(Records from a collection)
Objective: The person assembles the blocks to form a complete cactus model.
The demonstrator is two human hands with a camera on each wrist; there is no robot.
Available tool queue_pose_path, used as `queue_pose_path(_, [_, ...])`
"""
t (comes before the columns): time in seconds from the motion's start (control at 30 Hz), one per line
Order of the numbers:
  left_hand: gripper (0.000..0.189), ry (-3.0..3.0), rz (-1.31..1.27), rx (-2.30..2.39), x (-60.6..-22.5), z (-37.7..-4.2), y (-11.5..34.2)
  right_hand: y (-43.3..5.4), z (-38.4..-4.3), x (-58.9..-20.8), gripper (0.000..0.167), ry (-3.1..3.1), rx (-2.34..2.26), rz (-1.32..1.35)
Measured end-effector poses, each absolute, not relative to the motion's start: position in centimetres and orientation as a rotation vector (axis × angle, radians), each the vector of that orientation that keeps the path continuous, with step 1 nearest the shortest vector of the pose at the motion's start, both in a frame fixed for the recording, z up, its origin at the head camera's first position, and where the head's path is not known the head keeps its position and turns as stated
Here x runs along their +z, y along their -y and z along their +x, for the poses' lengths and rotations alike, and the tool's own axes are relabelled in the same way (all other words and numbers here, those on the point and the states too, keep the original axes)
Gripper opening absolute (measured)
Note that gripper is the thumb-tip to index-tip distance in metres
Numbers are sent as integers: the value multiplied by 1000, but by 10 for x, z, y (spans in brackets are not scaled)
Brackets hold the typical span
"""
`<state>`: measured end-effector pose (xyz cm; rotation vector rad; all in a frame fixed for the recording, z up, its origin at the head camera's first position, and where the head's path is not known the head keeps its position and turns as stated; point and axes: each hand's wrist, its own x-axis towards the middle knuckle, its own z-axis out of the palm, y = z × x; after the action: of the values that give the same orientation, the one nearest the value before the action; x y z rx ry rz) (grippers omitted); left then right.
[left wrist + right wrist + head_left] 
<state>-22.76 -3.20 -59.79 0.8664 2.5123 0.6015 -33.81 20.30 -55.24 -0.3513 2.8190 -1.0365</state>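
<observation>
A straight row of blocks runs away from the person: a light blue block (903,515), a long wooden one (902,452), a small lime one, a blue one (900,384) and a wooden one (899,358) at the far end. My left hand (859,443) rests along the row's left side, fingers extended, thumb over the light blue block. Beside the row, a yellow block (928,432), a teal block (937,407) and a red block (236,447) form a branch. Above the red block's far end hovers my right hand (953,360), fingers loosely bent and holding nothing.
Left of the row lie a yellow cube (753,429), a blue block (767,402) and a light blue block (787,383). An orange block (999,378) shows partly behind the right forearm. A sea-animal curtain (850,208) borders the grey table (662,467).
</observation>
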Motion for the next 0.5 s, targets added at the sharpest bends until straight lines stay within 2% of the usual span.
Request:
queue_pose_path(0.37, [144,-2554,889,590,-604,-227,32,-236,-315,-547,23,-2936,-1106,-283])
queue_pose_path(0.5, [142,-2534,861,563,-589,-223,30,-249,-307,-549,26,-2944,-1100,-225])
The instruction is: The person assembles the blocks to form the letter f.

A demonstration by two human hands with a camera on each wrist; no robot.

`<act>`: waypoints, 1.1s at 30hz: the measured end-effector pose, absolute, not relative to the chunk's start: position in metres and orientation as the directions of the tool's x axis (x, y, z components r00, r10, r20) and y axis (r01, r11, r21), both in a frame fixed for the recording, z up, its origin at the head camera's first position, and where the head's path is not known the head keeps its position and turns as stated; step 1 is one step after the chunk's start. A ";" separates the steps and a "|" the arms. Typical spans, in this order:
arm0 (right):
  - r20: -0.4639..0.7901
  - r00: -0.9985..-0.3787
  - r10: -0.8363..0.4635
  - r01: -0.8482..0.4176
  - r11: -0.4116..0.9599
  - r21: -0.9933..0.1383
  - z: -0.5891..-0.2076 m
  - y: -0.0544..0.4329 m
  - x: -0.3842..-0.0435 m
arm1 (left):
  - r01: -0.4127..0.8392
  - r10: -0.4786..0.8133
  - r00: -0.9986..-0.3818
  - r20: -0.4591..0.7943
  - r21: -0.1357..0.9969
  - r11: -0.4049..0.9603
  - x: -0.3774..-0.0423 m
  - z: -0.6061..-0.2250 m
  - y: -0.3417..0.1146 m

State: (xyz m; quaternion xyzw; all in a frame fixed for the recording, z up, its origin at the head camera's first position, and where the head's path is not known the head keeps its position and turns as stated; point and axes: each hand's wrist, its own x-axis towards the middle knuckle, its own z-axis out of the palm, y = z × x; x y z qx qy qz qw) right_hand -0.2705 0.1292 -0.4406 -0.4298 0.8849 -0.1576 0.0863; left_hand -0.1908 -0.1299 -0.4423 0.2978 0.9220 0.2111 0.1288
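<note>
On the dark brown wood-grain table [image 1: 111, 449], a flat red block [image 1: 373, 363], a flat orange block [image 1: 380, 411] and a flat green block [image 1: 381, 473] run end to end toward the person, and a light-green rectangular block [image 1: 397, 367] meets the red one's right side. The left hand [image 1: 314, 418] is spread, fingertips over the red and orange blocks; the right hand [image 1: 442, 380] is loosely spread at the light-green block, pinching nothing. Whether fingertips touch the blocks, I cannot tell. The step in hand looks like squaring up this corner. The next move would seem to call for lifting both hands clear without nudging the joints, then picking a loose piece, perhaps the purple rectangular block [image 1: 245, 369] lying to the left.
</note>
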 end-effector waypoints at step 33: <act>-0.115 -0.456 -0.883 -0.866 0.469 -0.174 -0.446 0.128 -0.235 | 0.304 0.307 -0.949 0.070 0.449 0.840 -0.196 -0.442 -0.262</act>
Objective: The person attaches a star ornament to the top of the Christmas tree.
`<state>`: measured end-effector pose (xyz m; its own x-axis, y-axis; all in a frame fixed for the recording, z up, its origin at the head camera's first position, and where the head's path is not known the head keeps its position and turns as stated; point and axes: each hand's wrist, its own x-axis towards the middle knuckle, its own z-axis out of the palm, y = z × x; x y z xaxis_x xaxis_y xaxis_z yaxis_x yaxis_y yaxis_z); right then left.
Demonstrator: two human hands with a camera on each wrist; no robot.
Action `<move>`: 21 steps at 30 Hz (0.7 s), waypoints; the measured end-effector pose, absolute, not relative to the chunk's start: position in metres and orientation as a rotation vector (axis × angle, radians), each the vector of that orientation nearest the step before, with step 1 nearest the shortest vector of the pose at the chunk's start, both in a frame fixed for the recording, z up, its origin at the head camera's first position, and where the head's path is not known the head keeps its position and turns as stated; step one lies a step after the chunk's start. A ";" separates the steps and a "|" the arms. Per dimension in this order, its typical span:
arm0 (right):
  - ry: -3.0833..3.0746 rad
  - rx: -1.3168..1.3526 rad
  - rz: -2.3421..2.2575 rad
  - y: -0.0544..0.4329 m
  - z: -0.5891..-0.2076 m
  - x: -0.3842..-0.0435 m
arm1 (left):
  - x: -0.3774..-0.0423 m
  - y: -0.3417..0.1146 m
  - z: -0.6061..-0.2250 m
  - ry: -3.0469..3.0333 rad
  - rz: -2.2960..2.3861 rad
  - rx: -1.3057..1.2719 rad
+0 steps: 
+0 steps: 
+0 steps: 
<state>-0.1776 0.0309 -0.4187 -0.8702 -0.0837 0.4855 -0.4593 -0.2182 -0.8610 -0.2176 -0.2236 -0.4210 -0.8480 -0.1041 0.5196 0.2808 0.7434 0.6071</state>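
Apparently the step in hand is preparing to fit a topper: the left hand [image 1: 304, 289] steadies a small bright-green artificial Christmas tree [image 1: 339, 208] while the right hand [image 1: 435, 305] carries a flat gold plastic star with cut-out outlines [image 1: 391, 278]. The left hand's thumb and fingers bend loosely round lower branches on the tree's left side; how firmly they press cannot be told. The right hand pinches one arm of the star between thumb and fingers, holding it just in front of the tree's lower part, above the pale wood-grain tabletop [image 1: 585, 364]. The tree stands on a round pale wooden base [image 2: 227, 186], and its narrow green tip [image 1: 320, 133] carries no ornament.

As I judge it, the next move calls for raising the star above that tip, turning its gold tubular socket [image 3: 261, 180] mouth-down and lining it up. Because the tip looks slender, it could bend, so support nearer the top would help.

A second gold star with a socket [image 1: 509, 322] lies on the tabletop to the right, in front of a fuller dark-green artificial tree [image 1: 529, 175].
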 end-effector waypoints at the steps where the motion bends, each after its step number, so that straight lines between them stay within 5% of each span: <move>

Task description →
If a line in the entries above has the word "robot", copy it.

Answer to the problem →
The demonstrator is two human hands with a camera on each wrist; there is no robot.
A demonstration by two human hands with a camera on each wrist; no robot.
Demonstrator: two human hands with a camera on each wrist; no robot.

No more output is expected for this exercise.